> Exercise data
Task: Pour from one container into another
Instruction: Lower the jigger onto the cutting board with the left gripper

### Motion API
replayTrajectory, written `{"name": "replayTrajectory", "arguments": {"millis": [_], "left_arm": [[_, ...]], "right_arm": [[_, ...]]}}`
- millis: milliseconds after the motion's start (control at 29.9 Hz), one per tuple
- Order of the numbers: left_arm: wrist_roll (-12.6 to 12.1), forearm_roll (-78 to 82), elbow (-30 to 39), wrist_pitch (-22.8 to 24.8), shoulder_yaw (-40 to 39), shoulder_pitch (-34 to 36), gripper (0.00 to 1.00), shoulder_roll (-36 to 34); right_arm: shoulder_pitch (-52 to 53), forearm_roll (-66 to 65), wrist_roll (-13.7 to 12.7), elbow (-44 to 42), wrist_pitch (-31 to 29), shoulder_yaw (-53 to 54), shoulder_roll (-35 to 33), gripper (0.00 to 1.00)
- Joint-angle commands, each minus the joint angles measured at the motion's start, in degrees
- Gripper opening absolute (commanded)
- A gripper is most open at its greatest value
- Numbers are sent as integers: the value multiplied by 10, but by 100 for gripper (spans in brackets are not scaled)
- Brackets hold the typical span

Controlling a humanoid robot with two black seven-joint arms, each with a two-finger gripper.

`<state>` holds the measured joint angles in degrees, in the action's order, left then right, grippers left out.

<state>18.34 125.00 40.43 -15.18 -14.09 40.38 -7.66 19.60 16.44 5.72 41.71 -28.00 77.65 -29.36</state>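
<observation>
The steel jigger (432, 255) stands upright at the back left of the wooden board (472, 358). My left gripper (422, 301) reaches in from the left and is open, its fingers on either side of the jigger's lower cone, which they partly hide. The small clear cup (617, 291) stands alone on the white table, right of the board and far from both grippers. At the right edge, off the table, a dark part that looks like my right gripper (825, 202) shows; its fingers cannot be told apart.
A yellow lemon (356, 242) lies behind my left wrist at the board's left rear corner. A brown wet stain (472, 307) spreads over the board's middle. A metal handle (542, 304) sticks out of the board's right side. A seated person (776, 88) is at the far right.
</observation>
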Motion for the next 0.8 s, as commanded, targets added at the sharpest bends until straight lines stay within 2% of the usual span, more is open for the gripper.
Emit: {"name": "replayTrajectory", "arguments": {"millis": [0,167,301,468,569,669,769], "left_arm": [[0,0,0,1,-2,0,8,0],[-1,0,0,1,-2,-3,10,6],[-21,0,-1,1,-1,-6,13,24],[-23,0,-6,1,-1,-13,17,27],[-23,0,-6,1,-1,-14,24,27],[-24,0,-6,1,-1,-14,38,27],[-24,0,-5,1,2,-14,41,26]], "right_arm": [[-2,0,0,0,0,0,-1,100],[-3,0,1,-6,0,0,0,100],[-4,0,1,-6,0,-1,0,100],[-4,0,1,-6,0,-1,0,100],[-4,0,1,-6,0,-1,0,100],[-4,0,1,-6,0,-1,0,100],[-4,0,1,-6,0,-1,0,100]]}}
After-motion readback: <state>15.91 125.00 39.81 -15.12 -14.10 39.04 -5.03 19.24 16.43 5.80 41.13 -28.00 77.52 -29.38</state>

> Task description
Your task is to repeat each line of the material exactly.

> Reply to the exercise
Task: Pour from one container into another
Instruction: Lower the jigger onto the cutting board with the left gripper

### Motion API
replayTrajectory, written `{"name": "replayTrajectory", "arguments": {"millis": [_], "left_arm": [[_, ...]], "right_arm": [[_, ...]]}}`
- millis: milliseconds after the motion's start (control at 29.9 Hz), one per tuple
- Order of the numbers: left_arm: wrist_roll (-12.6 to 12.1), forearm_roll (-78 to 82), elbow (-30 to 39), wrist_pitch (-22.8 to 24.8), shoulder_yaw (-40 to 39), shoulder_pitch (-34 to 36), gripper (0.00 to 1.00), shoulder_roll (-36 to 34); right_arm: shoulder_pitch (-52 to 53), forearm_roll (-66 to 65), wrist_roll (-13.7 to 12.7), elbow (-44 to 42), wrist_pitch (-31 to 29), shoulder_yaw (-53 to 54), shoulder_roll (-35 to 33), gripper (0.00 to 1.00)
- Joint-angle commands, each minus the joint angles measured at the motion's start, in degrees
- Gripper opening absolute (commanded)
- A gripper is most open at its greatest value
- Numbers are sent as integers: the value multiplied by 10, but by 100 for gripper (spans in brackets are not scaled)
- Brackets hold the typical span

Controlling a humanoid robot with two black seven-joint arms, each with a two-finger gripper.

`<state>` holds the measured joint angles in degrees, in the action's order, left then right, grippers left out.

<state>18.34 125.00 40.43 -15.18 -14.09 40.38 -7.66 19.60 16.44 5.72 41.71 -28.00 77.65 -29.36</state>
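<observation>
The steel jigger (432, 255) stands upright at the back left of the wooden board (472, 358). My left gripper (422, 301) reaches in from the left and is open, its fingers on either side of the jigger's lower cone, which they partly hide. The small clear cup (617, 291) stands alone on the white table, right of the board and far from both grippers. At the right edge, off the table, a dark part that looks like my right gripper (825, 202) shows; its fingers cannot be told apart.
A yellow lemon (356, 242) lies behind my left wrist at the board's left rear corner. A brown wet stain (472, 307) spreads over the board's middle. A metal handle (542, 304) sticks out of the board's right side. A seated person (776, 88) is at the far right.
</observation>
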Motion for the next 0.8 s, as commanded, targets added at the sharpest bends until straight lines stay within 2% of the usual span, more is open for the gripper.
Emit: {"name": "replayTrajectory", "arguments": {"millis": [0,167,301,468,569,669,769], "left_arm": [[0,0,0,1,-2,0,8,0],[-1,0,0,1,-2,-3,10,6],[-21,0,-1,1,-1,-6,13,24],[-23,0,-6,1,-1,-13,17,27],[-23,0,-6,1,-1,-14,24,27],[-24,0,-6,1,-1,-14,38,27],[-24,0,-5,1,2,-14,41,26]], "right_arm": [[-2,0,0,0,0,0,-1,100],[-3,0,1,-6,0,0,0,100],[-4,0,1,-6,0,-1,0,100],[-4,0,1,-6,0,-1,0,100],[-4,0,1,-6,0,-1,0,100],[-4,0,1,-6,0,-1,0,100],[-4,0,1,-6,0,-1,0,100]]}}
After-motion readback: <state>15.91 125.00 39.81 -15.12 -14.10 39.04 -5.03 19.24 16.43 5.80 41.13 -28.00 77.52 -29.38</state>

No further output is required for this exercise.